Secondly, we should strengthen technical regulation and establish a mechanism to block content at the source. We should encourage enterprises to embed quality filtering modules in the model design stage, and achieve pre-review of AI-generated content through semantic understanding, fact verification, and other technologies, thereby controlling the production of low-quality content from the source. On the basis of implementing the "Identification Measures for AI-Generated Synthetic Content", we should rely on blockchain technology to achieve full-cycle traceability, providing a basis for review and user identification. We should standardize the management of training data, strictly prohibiting the inclusion of unverified low-quality content in training, and blocking the recursive pollution chain.
Third, we should press the platform responsibility and reshape the traffic distribution mechanism. The platform needs to break the "traffic-oriented" mindset, reconstruct a traffic distribution mechanism centered on content value, increase the traffic and revenue tilt towards high-quality original content, and establish an AI-based mechanism for quickly identifying and cleaning up low-quality content, implementing gradient punishment. Set up exclusive review barriers for underage audiences to prevent cognitive erosion. Relevant industry associations should take the lead in formulating content production norms and ethical guidelines, clarifying the boundaries of AI creation, promoting platforms and market entities to guide the return of "value priority", and forming a joint force of platform governance and industry self-discipline.
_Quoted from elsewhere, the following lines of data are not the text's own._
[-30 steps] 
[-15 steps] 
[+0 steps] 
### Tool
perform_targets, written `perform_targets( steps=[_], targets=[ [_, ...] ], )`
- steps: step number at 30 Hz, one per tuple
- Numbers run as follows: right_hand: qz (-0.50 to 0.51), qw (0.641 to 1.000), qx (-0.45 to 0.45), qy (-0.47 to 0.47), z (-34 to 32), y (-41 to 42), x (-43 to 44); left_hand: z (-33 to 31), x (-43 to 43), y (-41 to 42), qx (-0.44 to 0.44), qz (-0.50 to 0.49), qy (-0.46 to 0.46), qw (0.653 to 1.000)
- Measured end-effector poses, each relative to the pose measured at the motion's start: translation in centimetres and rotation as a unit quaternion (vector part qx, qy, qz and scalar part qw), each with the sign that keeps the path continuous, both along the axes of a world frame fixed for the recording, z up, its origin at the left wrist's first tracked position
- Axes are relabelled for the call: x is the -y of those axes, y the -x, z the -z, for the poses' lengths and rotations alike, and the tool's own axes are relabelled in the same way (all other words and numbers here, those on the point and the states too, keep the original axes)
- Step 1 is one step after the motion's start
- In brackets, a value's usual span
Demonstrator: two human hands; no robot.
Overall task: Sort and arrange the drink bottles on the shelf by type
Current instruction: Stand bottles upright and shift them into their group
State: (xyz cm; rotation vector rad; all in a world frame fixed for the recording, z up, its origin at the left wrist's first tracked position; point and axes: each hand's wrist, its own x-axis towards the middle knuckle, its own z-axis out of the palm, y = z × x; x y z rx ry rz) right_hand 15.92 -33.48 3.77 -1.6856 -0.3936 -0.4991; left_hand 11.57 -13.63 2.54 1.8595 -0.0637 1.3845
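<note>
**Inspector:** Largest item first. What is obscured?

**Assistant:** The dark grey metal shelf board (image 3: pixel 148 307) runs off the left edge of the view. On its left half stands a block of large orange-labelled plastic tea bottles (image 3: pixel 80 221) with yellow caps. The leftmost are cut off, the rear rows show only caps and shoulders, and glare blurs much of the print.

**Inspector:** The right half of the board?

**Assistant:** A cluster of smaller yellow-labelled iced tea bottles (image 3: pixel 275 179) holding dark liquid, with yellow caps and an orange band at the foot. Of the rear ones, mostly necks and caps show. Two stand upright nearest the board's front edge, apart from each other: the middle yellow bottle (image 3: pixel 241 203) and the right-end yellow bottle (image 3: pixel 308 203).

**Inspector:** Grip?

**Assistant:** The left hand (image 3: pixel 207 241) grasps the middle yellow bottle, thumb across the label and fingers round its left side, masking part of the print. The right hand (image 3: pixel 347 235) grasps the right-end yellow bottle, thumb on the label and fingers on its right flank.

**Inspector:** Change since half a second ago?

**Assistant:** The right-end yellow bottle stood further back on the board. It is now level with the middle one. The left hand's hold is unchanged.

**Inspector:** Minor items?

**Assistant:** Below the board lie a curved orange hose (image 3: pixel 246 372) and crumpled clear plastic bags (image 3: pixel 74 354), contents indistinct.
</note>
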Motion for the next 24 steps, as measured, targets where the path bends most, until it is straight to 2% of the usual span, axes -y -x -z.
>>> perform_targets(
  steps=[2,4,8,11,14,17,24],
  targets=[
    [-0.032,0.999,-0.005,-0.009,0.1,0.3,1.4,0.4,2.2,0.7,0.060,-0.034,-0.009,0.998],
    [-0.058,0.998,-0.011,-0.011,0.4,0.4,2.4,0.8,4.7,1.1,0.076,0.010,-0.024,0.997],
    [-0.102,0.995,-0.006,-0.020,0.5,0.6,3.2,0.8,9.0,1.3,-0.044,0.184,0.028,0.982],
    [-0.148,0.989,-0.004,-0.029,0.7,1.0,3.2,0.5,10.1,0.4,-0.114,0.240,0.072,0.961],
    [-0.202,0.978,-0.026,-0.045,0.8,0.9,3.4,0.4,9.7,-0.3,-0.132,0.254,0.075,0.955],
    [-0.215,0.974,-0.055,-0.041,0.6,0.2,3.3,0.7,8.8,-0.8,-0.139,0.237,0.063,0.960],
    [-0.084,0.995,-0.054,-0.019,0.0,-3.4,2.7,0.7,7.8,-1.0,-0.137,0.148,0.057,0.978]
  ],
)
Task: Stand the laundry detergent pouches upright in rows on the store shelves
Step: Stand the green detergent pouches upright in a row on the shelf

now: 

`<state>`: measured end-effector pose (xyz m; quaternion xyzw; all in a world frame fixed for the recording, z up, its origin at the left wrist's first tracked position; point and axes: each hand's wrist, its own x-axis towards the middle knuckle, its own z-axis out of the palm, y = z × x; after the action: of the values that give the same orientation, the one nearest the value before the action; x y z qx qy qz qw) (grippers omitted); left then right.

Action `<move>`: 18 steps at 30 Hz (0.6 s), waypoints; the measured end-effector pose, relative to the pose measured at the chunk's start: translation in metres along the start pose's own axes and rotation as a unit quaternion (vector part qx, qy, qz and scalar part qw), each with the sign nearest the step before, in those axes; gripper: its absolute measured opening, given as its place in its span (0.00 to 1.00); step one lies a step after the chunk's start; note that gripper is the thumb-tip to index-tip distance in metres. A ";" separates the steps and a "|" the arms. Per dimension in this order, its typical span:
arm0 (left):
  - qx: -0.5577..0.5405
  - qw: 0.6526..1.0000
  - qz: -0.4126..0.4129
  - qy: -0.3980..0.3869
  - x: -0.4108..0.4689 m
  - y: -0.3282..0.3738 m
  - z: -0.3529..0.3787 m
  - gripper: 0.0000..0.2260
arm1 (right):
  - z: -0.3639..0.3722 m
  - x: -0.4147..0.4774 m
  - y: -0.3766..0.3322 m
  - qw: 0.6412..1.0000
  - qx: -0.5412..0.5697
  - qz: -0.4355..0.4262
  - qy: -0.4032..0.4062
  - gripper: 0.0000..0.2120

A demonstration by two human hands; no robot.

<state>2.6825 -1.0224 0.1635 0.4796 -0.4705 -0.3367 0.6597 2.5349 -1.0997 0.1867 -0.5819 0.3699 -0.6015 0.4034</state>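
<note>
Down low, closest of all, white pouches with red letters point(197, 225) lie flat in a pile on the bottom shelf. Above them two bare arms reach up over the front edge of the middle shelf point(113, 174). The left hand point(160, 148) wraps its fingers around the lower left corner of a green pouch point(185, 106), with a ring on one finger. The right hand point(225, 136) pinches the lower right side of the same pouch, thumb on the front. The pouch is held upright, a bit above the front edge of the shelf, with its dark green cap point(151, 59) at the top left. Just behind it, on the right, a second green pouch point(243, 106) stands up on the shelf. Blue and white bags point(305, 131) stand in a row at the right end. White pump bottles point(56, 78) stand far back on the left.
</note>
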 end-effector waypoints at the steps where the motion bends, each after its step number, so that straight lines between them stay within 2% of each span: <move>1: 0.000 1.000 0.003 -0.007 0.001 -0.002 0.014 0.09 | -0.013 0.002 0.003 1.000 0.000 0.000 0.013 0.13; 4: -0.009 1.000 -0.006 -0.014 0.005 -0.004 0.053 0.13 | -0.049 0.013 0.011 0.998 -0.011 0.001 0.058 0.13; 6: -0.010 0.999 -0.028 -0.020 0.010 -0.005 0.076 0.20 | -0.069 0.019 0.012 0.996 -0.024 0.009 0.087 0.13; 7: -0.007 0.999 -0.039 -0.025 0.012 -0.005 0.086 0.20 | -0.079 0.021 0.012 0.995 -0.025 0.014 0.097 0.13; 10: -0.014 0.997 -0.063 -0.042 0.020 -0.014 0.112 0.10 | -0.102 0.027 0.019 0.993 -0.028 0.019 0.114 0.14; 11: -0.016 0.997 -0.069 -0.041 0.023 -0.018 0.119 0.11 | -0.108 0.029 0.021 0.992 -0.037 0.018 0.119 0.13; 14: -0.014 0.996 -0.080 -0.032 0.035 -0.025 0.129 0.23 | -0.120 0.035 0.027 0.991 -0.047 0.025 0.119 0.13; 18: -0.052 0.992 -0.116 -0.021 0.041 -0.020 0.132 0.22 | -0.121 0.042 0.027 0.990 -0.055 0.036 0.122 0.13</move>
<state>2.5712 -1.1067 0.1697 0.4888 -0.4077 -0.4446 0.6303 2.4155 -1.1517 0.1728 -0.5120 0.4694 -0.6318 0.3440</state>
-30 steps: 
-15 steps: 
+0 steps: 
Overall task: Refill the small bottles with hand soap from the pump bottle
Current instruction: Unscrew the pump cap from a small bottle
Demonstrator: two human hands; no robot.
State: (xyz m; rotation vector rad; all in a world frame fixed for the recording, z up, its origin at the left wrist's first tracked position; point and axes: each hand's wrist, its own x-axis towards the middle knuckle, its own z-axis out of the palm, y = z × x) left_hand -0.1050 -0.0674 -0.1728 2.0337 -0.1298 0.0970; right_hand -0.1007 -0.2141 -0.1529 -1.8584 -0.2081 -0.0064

Fourth, empower diverse stakeholders and build a collaborative governance network. Strengthen public media literacy education, popularize AI identification knowledge through multiple channels, bridge the "AI digital divide", enhance public critical thinking, guide demand for high-quality content, and form a virtuous cycle of optimized supply and demand. Open up public supervision channels, establish a reward mechanism for reporting, mobilize public participation enthusiasm, and improve the governance structure featuring multi-party collaboration among the government, platforms, industries, and the public.
In summary, the governance of the digital content ecosystem is not a single-dimensional technical control, but a systematic project involving technological innovation, platform operation, market regulation, public literacy, and other aspects. Only by adhering to the concept of diversified collaborative governance and making efforts in multiple aspects such as legal protection, source prevention, process control, and demand guidance, can we eliminate the "AI swill" that pollutes the digital content ecosystem, maintain the quality and efficiency of information dissemination, and lay a solid foundation for the healthy development of digital culture.